The H11 was just a repackaging of the PDP-11 which had been around for years, at steadily dropping prices. It was far, far more powerful than the Apple II.
Apple had many firsts, but it's an awful stretch to say the PC revolution wouldn't have happened without them. It's like saying we wouldn't have airliners today if the Wrights never existed.
You'd have airliners today. But likely they'd be the airliners of a decade or two ago.
The Wrights are an excellent example because they did what they did when they did it, and there were still people talking about whether powered flight was even possible. Kitty Hawk was a milestone for exactly the same reasons the Apple I was a milestone: huge improvement over the status quo, accelerating development and validating a market.
That's worth a lot in my opinion, it moves the needle with a large jump rather than a tiny increment.
There's is quite a list of inventors from around the world who independently invented powered flight at about the same time as the Wright brothers. Flight being invented in 1903 actually has more to do with the evolution of petrol motor power to weight ratios than it did discovering the principles of flight. It would have happened within 1 year of 1903 with or without the Wright bros.
There is still controversy about whether the Wright's were first with powered flight or not. Around the same time the Wright's Flyer took off you had Langley and Santo-Dumont. Both were in weeks of getting their first.
Also, the Wright's set aviation back a little with their patents on powered flight and wing warping. Even though control surfaces were better they basically had their competitors under their thumb with other 20+ year patents.
If you take a good hard look at the engineering, the Wrights were about 5 years ahead of the others. Unique to the Wrights were:
1. The first propeller theory, yielding propellers that were twice as efficient as others. This translates into needing half the power that other rivals needed.
2. The first aviation engine. The Wrights designed and built their own engine, because nothing else available had near the power/weight they needed.
3. The first wing shape based on wind tunnel tests. The Wrights discovered that the lift/drag tables existing were wrong by a factor of two. Much more power and lifting area was needed than anyone else realized.
4. The first 3 axis control system. Other experimenters had not even realized they needed one.

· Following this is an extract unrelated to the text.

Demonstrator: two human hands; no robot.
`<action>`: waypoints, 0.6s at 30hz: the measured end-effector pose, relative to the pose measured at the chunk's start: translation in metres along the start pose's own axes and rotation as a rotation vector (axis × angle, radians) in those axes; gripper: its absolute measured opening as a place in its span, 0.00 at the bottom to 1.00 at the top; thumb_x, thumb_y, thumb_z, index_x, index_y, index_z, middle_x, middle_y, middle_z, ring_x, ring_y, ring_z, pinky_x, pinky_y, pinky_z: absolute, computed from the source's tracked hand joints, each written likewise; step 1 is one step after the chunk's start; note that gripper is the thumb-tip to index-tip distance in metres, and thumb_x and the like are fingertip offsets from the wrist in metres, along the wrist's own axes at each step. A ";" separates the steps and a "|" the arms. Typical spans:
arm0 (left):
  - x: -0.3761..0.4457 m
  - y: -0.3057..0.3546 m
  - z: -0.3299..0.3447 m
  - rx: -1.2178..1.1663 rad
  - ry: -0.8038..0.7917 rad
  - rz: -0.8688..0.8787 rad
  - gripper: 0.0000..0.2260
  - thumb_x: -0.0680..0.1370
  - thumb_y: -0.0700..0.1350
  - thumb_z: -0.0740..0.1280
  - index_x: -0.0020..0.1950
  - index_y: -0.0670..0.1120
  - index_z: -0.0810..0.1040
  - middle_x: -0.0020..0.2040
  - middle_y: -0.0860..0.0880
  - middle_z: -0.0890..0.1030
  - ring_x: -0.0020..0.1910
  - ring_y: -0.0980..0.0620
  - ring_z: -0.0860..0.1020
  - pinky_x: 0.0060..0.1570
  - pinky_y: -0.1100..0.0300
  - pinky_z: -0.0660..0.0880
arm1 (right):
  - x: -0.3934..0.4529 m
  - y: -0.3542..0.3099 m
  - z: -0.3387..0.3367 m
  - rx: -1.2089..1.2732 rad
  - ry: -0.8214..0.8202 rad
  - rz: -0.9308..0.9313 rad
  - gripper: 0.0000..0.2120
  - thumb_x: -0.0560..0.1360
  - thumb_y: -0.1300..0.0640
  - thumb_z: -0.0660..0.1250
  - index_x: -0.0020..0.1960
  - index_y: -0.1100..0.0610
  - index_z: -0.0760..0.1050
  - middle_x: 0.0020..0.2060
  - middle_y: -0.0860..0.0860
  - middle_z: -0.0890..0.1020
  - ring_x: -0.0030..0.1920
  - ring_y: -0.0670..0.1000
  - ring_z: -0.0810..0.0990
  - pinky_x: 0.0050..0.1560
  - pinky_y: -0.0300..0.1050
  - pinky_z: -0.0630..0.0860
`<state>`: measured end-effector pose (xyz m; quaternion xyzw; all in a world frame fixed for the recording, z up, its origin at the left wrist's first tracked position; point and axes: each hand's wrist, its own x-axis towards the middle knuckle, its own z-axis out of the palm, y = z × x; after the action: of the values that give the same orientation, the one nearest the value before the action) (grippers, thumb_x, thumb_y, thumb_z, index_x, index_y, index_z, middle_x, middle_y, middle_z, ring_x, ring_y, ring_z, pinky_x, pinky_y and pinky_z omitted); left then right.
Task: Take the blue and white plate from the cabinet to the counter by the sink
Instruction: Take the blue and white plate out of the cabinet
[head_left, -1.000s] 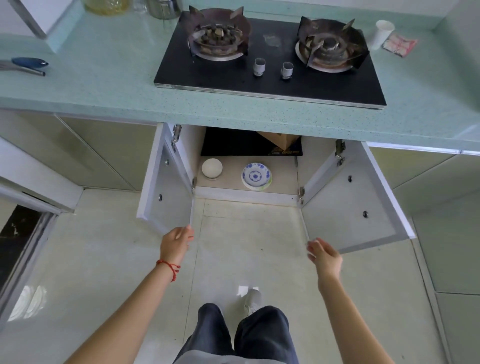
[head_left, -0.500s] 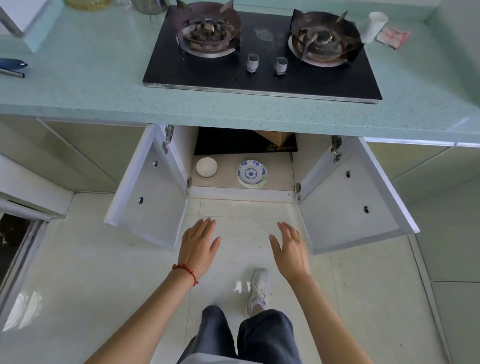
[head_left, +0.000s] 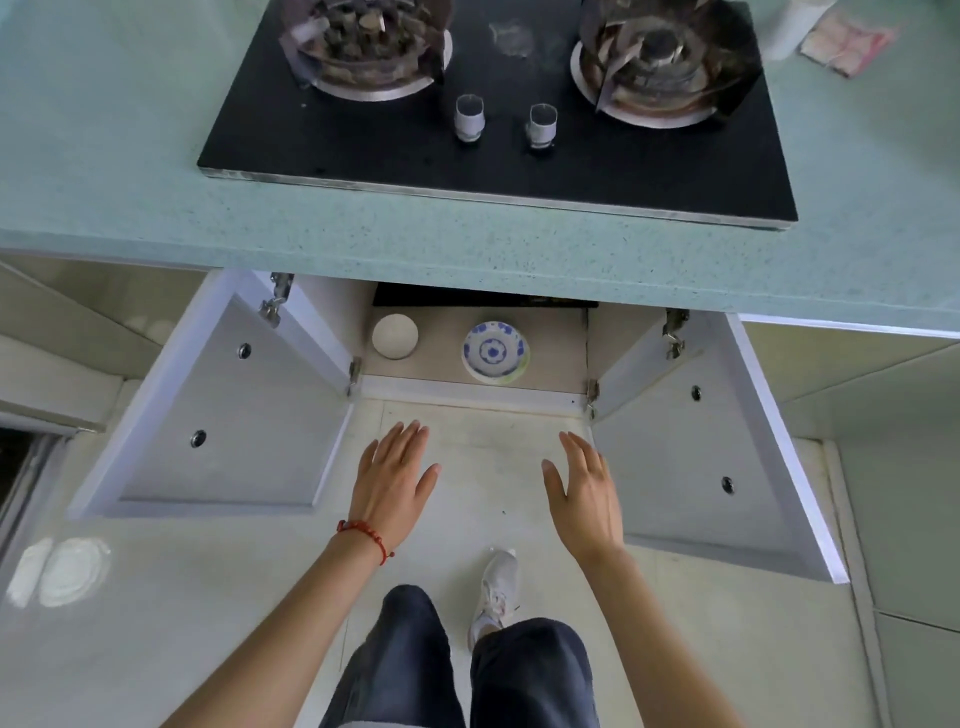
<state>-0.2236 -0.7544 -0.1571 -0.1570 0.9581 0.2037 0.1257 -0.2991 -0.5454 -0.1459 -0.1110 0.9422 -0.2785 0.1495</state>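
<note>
The blue and white plate (head_left: 495, 352) lies flat on the floor of the open cabinet (head_left: 550, 364) under the counter, near its front edge. A plain white bowl (head_left: 395, 336) sits upside down to its left. My left hand (head_left: 392, 475), with a red string at the wrist, is stretched out flat with fingers apart, over the floor tiles just short of the cabinet. My right hand (head_left: 584, 493) is likewise open and empty, a little below and right of the plate. Neither hand touches anything.
Both cabinet doors, the left door (head_left: 223, 410) and the right door (head_left: 701, 457), stand swung wide to either side of my hands. Above is the green counter (head_left: 467, 239) with a black two-burner gas hob (head_left: 498, 104). My legs and a white shoe (head_left: 498, 587) are below.
Both hands let go of the door edges, came inward and moved forward toward the cabinet opening. The left door swung wider. My view moved closer to the cabinet.
</note>
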 end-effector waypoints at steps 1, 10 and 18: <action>0.009 0.003 0.002 -0.010 0.001 -0.005 0.28 0.75 0.56 0.46 0.67 0.41 0.67 0.68 0.41 0.72 0.68 0.42 0.68 0.65 0.44 0.66 | 0.009 0.004 -0.001 0.004 0.004 0.000 0.20 0.78 0.55 0.58 0.67 0.62 0.64 0.67 0.58 0.70 0.67 0.57 0.67 0.65 0.51 0.66; 0.081 0.007 0.024 -0.059 0.022 0.012 0.23 0.78 0.52 0.54 0.69 0.40 0.64 0.70 0.41 0.68 0.71 0.43 0.64 0.69 0.48 0.62 | 0.077 0.026 0.016 0.076 0.042 0.070 0.20 0.78 0.53 0.57 0.68 0.59 0.64 0.67 0.56 0.70 0.68 0.55 0.66 0.64 0.49 0.67; 0.161 -0.015 0.064 -0.038 0.027 0.056 0.24 0.77 0.53 0.53 0.67 0.40 0.66 0.68 0.40 0.71 0.69 0.42 0.67 0.67 0.47 0.64 | 0.143 0.045 0.061 0.202 0.122 0.116 0.19 0.78 0.55 0.57 0.67 0.58 0.65 0.66 0.56 0.71 0.67 0.55 0.67 0.64 0.49 0.66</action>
<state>-0.3551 -0.7798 -0.2679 -0.1350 0.9597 0.2235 0.1041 -0.4172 -0.5800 -0.2514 -0.0234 0.9216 -0.3690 0.1183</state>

Years later, when the Wrights demo'd their flyer in europe, they could literally fly rings around the others. The other planes could do little more than fly straight and level, making wide, clumsy, skidding turns.
5. The Wrights had the first, so far as I know, directed research and development program. They built a series of prototypes, each designed to validate a particular principle. The other experimenters just "winged" it with whatever they thought looked good.
And, of course, the Wrights documented their flight with photographs that are undeniable, and their airplane still exists. Exact replicas of their flyer have been built, they fly, and they fly in a way matching the Wrights' descriptions. The Wrights also built followup aircraft with improvements.
All modern aircraft can trace their design elements in an unbroken line back to the Wright Flyer, and no other.
I've read many books on the early development of aircraft. The Wrights certainly invented powered, controlled flight. They were about 5 years ahead of the others. So I'd say the max effect of the Wrights never existing would be about a 5 year delay.
Was Apple ahead of the others? Sure. By a decade or two? No way. The most generous you could say would be a year.
Apple had many firsts, but it's an awful stretch to say the PC revolution wouldn't have happened without them. It's like saying we wouldn't have airliners today if the Wrights never existed.